#### ACTION ITEM:
The data should be duplicated exactly, with every word kept as it is.

#### DATASET SECTION:
►

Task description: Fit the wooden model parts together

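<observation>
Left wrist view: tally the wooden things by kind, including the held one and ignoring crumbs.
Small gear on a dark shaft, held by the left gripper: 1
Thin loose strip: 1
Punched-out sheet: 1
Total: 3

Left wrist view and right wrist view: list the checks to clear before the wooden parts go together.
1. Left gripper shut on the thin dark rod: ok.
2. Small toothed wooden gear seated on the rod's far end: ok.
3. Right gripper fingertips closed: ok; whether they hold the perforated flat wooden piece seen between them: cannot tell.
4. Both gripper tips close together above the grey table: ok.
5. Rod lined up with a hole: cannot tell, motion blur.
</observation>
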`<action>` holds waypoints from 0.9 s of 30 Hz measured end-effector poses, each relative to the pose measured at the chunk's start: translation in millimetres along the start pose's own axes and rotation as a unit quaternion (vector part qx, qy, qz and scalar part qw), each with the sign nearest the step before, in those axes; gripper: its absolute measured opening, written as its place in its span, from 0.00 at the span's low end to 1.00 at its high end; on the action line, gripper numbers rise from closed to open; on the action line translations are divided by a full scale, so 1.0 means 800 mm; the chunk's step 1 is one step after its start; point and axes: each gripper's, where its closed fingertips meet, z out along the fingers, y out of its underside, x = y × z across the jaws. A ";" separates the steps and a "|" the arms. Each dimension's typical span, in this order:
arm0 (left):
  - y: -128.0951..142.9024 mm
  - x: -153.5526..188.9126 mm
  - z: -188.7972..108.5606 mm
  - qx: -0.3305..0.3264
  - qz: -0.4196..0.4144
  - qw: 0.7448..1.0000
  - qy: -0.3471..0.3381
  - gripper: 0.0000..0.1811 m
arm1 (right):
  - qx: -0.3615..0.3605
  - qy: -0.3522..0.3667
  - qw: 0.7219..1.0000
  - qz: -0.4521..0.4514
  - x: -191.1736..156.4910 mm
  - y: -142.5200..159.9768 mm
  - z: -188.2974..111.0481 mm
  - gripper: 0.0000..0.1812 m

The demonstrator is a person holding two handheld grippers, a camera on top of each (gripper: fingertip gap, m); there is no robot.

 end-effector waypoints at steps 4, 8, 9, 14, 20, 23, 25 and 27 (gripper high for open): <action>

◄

#### RESULT FOR THIS TASK:
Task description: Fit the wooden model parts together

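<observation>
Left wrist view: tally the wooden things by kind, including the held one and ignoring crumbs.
Small gear on a dark shaft, held by the left gripper: 1
Thin loose strip: 1
Punched-out sheet: 1
Total: 3

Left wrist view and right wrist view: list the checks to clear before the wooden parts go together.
1. Left gripper shut on the thin dark rod: ok.
2. Small toothed wooden gear seated on the rod's far end: ok.
3. Right gripper fingertips closed: ok; whether they hold the perforated flat wooden piece seen between them: cannot tell.
4. Both gripper tips close together above the grey table: ok.
5. Rod lined up with a hole: cannot tell, motion blur.
</observation>
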`<action>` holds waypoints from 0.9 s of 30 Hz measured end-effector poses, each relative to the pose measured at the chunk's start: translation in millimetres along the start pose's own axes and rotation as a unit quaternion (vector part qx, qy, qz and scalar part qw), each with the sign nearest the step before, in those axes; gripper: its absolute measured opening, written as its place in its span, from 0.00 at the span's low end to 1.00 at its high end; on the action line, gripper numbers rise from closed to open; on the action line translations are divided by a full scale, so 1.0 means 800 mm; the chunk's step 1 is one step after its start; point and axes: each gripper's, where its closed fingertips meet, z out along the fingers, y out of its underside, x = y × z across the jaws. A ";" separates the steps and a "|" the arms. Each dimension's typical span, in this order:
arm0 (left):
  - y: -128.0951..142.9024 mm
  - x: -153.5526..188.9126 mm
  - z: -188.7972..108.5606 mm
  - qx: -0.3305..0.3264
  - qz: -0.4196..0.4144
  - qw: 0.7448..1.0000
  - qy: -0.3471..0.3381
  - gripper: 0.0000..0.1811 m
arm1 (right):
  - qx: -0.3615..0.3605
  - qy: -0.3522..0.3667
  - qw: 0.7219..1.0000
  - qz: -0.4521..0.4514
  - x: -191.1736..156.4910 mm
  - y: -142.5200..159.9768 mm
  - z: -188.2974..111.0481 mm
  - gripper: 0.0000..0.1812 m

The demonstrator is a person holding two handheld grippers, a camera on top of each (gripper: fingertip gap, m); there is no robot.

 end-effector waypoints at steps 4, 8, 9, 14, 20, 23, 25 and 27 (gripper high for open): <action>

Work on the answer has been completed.